Action item> Without omitting anything, write out the listing below precisely.

Information provided>
Segment Open
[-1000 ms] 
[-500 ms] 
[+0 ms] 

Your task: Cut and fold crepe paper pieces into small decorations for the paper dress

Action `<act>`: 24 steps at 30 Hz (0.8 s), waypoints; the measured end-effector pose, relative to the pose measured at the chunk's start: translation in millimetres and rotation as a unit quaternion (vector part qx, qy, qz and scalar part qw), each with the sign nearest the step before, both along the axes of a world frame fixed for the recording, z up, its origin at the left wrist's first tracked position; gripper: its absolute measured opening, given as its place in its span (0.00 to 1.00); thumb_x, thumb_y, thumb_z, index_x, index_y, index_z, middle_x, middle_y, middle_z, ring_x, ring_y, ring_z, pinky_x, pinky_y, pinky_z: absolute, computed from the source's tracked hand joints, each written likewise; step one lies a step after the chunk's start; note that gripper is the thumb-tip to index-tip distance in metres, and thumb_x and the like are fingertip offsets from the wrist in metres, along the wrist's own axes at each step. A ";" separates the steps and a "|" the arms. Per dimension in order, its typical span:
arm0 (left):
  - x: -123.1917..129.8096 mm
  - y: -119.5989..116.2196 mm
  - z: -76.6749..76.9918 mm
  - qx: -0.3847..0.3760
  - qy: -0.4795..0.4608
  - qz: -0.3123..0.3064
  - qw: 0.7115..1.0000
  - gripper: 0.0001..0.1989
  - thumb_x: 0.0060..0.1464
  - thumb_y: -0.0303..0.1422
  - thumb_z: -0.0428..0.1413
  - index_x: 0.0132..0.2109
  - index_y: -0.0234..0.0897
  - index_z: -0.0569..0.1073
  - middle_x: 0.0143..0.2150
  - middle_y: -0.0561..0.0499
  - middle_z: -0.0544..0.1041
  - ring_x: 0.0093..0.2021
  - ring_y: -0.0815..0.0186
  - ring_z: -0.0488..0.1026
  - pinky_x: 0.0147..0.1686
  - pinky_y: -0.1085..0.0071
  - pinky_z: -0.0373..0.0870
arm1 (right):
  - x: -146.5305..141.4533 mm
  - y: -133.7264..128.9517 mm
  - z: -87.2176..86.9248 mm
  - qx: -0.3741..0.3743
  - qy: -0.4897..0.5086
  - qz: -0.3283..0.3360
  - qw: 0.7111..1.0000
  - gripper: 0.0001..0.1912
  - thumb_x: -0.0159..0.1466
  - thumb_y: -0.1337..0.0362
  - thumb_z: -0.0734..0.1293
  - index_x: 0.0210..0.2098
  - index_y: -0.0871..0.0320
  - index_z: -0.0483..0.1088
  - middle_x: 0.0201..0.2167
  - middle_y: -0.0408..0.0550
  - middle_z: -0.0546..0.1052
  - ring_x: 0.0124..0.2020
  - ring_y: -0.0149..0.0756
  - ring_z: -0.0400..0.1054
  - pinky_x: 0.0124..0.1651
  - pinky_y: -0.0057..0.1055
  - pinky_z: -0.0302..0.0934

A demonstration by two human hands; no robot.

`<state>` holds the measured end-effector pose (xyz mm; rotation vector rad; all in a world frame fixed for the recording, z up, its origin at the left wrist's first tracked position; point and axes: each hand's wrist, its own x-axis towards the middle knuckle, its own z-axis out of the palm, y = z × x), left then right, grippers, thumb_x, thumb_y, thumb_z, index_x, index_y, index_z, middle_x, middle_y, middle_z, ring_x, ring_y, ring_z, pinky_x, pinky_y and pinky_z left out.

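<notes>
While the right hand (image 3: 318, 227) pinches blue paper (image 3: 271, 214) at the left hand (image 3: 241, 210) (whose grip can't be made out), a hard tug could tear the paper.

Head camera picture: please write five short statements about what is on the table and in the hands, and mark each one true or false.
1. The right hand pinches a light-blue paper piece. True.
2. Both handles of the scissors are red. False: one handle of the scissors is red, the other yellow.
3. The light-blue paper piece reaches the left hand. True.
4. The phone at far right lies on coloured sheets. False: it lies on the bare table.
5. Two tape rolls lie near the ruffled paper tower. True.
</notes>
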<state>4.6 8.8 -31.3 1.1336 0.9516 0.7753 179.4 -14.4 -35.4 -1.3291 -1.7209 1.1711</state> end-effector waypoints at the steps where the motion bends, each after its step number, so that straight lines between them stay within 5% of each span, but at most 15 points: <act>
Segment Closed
Output of the exercise>
[-1000 ms] 
[-500 ms] 
[+0 ms] 

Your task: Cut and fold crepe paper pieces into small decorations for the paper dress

Action `<act>`: 24 steps at 30 Hz (0.8 s), waypoints; the measured end-effector pose, relative to the pose measured at the chunk's start: translation in millimetres and rotation as a unit quaternion (vector part qx, qy, qz and scalar part qw), each with the sign nearest the step before, both along the axes of a world frame fixed for the recording, z up, its origin at the left wrist's first tracked position; gripper: its absolute measured opening, given as its place in its span (0.00 to 1.00); thumb_x, thumb_y, thumb_z, index_x, index_y, index_z, middle_x, middle_y, middle_z, ring_x, ring_y, ring_z, pinky_x, pinky_y, pinky_z: absolute, computed from the source's tracked hand joints, each written likewise; step one lies a step after the chunk's start; note that gripper is the thumb-tip to index-tip distance in metres, and thumb_x and the like are fingertip offsets from the wrist in metres, along the wrist's own axes at each step. A ";" separates the steps and a "|" the arms. Per dimension in order, its typical span:
arm0 (left):
  - x: -123.1917..129.8096 mm
  - y: -119.5989..116.2196 mm
  - z: -76.6749..76.9918 mm
  - qx: -0.3847..0.3760
  - qy: -0.4795..0.4608
  - qz: -0.3123..0.3064
  - qw: 0.7115..1.0000
  - gripper: 0.0001..0.1989
  - thumb_x: 0.0060..0.1464
  - thumb_y: -0.0303..0.1422
  - thumb_z: -0.0428..0.1413
  - index_x: 0.0132..0.2109
  - index_y: -0.0234..0.0897
  - index_z: -0.0569..0.1073
  - middle_x: 0.0143..0.2150
  - middle_y: -0.0561..0.0499
  - middle_z: -0.0544..0.1041
  - ring_x: 0.0093..0.2021
  - ring_y: -0.0815..0.0186
  - ring_z: -0.0488..0.1026
  - pinky_x: 0.0147..0.1686
  - pinky_y: -0.1085..0.0071
  - pinky_z: -0.0373..0.0870
arm1 (right):
  - x: -146.5305..141.4533 mm
  - y: -133.7264..128.9517 mm
  - z: -87.2176..86.9248 mm
  - qx: -0.3741..0.3743
  - qy: -0.4897..0.5086
  - qz: -0.3283..0.3360
  - qw: 0.7111..1.0000
  - gripper: 0.0001..0.1912
  - thumb_x: -0.0159..0.1466
  - thumb_y: -0.1337..0.0362
  - thumb_z: -0.0734..0.1293
  - index_x: 0.0210..0.2098
  - index_y: -0.0871..0.0320
  - index_z: -0.0483..0.1088
  - middle_x: 0.0201..0.2167
  - middle_y: -0.0408..0.0550
  - middle_z: -0.0546..0.1052
  - ring_x: 0.0124..0.2020
  - ring_y: -0.0149..0.0756
  - ring_z: -0.0400..0.1054
  - pinky_x: 0.0124..0.1651
  - pinky_y: -0.0057..0.1055
  - pinky_z: -0.0302..0.0934

A demonstration by two human hands; no robot.

`<state>` holds the measured end-effector pose (xyz mm; rotation vector rad; all in a world frame fixed for the recording, z up, its origin at the left wrist's first tracked position; point and axes: each hand's wrist, its own x-axis towards the middle knuckle, its own z-axis out of the palm, y = z × x), left then right, grippers, thumb_x, thumb_y, thumb_z, index_x, index_y, index_z, middle_x, middle_y, middle_z, ring_x, ring_y, ring_z, pinky_x, pinky_y and pinky_z left out.

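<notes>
While the right hand (image 3: 318, 227) pinches blue paper (image 3: 271, 214) at the left hand (image 3: 241, 210) (whose grip can't be made out), a hard tug could tear the paper.

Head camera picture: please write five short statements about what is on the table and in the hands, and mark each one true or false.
1. The right hand pinches a light-blue paper piece. True.
2. Both handles of the scissors are red. False: one handle of the scissors is red, the other yellow.
3. The light-blue paper piece reaches the left hand. True.
4. The phone at far right lies on coloured sheets. False: it lies on the bare table.
5. Two tape rolls lie near the ruffled paper tower. True.
</notes>
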<state>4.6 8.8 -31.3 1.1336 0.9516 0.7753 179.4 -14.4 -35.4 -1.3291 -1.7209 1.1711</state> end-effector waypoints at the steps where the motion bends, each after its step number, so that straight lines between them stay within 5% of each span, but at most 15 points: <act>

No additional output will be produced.